Antiguamente, digamos cuando aún no existía el ascensor, no estaba popularizado o su instalación se circunscribía de un modo casi exclusivo a los inmuebles dotados de mayor solera, los pisos bajos eran los de la gente pudiente, mientras que los situados en las plantas más altas, y en última instancia, las buhardillas (hoy áticos, un término más elegante y que vende mejor, que al fin y al cabo es a lo que se reduce todo, al mercantilismo) era a donde se mandaban a los jóvenes, a los bohemios, y en definitiva a la gente de escasos recursos económicos.
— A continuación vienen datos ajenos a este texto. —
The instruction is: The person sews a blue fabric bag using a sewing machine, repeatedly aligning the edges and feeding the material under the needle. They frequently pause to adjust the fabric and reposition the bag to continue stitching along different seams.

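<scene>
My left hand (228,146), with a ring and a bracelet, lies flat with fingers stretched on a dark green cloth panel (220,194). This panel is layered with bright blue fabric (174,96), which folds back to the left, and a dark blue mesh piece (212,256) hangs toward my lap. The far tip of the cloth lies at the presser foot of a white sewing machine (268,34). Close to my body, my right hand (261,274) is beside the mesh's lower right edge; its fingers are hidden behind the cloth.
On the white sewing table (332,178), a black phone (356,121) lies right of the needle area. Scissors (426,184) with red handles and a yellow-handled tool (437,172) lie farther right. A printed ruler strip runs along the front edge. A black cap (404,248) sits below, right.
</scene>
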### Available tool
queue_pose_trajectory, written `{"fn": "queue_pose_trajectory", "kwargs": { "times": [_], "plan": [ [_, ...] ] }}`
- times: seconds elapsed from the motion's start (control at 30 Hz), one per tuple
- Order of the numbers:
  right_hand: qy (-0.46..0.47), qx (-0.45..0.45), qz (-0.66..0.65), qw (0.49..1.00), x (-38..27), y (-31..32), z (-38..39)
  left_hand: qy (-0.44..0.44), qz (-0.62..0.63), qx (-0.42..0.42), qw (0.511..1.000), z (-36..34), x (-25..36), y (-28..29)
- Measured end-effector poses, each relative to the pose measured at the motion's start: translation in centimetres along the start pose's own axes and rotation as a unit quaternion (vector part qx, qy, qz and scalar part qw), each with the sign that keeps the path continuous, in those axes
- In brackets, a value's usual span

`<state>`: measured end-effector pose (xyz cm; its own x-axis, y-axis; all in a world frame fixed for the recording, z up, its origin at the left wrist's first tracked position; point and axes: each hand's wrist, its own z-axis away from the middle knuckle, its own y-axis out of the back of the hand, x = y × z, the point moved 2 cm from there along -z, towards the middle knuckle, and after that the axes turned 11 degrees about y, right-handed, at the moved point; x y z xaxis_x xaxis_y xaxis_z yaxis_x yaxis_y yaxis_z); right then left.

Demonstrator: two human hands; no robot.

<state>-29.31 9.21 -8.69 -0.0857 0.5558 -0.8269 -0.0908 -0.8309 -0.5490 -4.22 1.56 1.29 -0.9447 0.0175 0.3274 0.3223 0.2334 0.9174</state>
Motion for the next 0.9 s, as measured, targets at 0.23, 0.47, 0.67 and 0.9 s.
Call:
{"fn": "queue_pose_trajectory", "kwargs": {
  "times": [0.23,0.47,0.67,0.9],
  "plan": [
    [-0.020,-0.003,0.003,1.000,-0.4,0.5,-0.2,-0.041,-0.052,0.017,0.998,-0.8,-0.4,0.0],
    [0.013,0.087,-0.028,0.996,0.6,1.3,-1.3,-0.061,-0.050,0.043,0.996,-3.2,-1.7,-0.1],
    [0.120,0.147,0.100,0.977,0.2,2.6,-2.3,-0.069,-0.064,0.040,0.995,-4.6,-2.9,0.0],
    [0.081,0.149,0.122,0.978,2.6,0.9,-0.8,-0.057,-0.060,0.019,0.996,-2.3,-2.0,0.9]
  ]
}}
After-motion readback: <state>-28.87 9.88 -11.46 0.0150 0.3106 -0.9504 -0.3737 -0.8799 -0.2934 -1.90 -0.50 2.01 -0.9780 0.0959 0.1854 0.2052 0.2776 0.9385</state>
En la actualidad, y al menos en lo que a entornos urbanos se refiere, se le ha dado la vuelta a esta tortilla de las preferencias habitacionales, y es todo lo contrario: buscamos elevarnos por encima del “mundanal ruido”, desconectar del estrépito de un sinsentido que reverbera en el vacío de una existencia huera, angustiosa, vesicante, y lo que nos mueve es la demanda de paz y tranquilidad, o el conectar con nosotros mismos, con nuestra voz interior, con la trascendencia; citando a Ritxi Ostariz: con las fuentes de lo sagrado.
Esta historia despresurizada en tres fragmentos ubicados en diferentes localizaciones en el espacio y el tiempo, enlazados entre sí por un intangible hilo conductor, trata de tres maneras distintas en las que un hombre intenta elevarse para alcanzar la soledad.
En la primera, envuelta en propósitos más místicos, se encarama al capitel de una columna mientras a su alrededor el país es arrasado por una plaga. La segunda, de un cariz más personal y científico, viaja a estudiar la flora y fauna de la cima de una remota montaña. La tercera, mucho más actual y hermética es la que termina de explicar a este binomio de personajes, cuyas representaciones adoptan formas diversas en función del relato, conservando de su esencia original tan solo el nombre.
Él es el silencio y ella los crujidos.
«Escúchame bien. Olvida el miedo y el silbido del viento en tus oídos y escúchame. Hay dos momentos importantes en la vida: cuando descubres que no eres como los demás y cuando descubres que no eres tan distinto como creías».